Un signal pour réinventer la liberté
Et pourtant, je persiste à croire que son départ n’est pas une fin. Il est un avertissement, mais aussi une invitation à réinventer ce qu’elle symbolise. En quittant son socle, elle ne fait pas que dénoncer nos échecs: elle nous pousse à imaginer un nouvel avenir, une nouvelle manière d’incarner la liberté. Peut-être son message n’est-il pas destiné à l’Amérique seule. Peut-être est-il un appel adressé à toutes les nations, à toutes les consciences, pour construire un monde où ces idéaux ne sont plus enfermés dans le bronze, mais vécus au quotidien.
La liberté ne demande pas de revenir à un passé idéalisé. Elle nous rappelle qu’elle est vivante, qu’elle évolue, qu’elle se réinvente sans cesse. Les défis d’aujourd’hui – inégalités criantes, menaces climatiques, révolutions numériques, repli identitaire – ne peuvent être surmontés qu’en redéfinissant ce que la liberté signifie. Elle n’est pas un privilège individuel, mais une responsabilité collective.
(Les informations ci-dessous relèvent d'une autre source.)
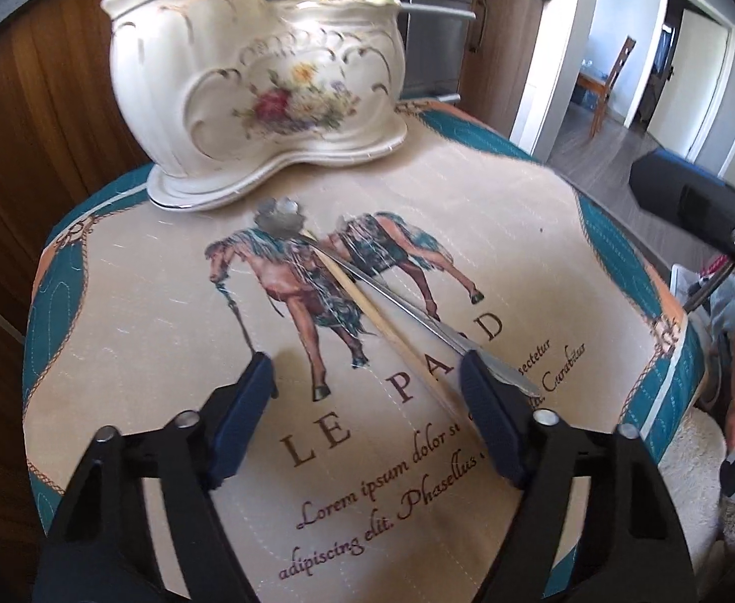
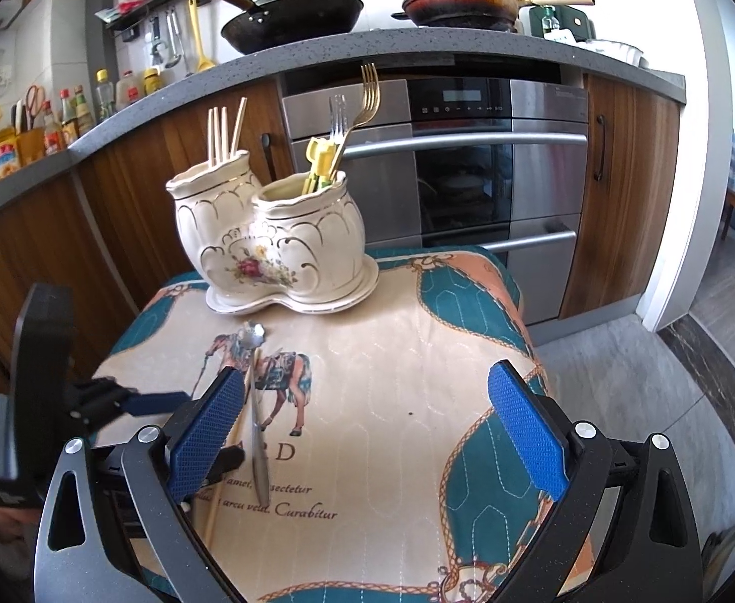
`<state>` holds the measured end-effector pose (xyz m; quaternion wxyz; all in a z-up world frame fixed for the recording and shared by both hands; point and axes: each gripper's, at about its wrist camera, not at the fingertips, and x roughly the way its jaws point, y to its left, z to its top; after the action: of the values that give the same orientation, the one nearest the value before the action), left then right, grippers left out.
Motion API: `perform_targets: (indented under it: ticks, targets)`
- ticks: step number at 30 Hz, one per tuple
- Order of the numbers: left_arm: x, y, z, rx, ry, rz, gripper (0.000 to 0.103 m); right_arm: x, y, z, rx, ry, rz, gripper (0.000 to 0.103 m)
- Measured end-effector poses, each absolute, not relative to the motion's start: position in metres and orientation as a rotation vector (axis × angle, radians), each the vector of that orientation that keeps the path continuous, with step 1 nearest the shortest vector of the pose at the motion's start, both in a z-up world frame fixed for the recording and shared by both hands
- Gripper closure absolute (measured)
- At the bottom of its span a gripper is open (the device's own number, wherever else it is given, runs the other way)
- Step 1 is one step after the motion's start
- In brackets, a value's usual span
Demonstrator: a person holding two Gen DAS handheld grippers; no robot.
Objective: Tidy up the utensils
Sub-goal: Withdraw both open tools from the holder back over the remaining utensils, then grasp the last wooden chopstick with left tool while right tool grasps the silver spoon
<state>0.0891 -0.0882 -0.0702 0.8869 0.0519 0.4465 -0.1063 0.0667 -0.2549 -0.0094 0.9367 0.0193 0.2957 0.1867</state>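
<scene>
A cream ceramic double-pot utensil holder (image 1: pixel 262 95) (image 2: pixel 272 246) stands at the far side of the printed cloth. Its one pot holds wooden chopsticks (image 2: pixel 224 133), the other forks and yellow utensils (image 2: pixel 340 140). A metal spoon (image 1: pixel 367 281) (image 2: pixel 257 412) and a wooden chopstick (image 1: pixel 382 331) (image 2: pixel 226 457) lie side by side on the cloth. My left gripper (image 1: pixel 365 369) is open, low over the cloth, its right finger touching the spoon's handle end. My right gripper (image 2: pixel 367 387) is open and empty, above the cloth to the right of the spoon.
The cloth (image 2: pixel 392 402) covers a small table with edges close on all sides. Behind stand wooden cabinets, an oven (image 2: pixel 463 171) and a counter with pans (image 2: pixel 292 15). The left gripper's body (image 2: pixel 40 402) sits at the left of the right wrist view.
</scene>
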Motion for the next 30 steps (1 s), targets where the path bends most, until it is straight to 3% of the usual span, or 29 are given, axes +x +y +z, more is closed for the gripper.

Son départ, au fond, n’est pas une fuite mais un passage de relais. En laissant derrière elle son piédestal vide, elle nous confie la tâche de prendre sa place, de porter son flambeau. Être libre ne se limite pas à proclamer des droits; c’est aussi accepter les devoirs qui en découlent: protéger les plus vulnérables, bâtir des ponts là où d’autres érigent des murs, et ne jamais cesser de croire en la possibilité d’un avenir meilleur. Ainsi, son exil n’est pas un adieu, mais une prière silencieuse : que nous trouvions en nous la force de raviver la flamme qu’elle portait. Le rêve américain, comme tous les rêves, ne peut survivre que si nous le faisons vivre. Et la Liberté, où qu’elle aille, continuera de nous appeler, jusqu’à ce que nous répondions.
* Ecrivain et traducteur.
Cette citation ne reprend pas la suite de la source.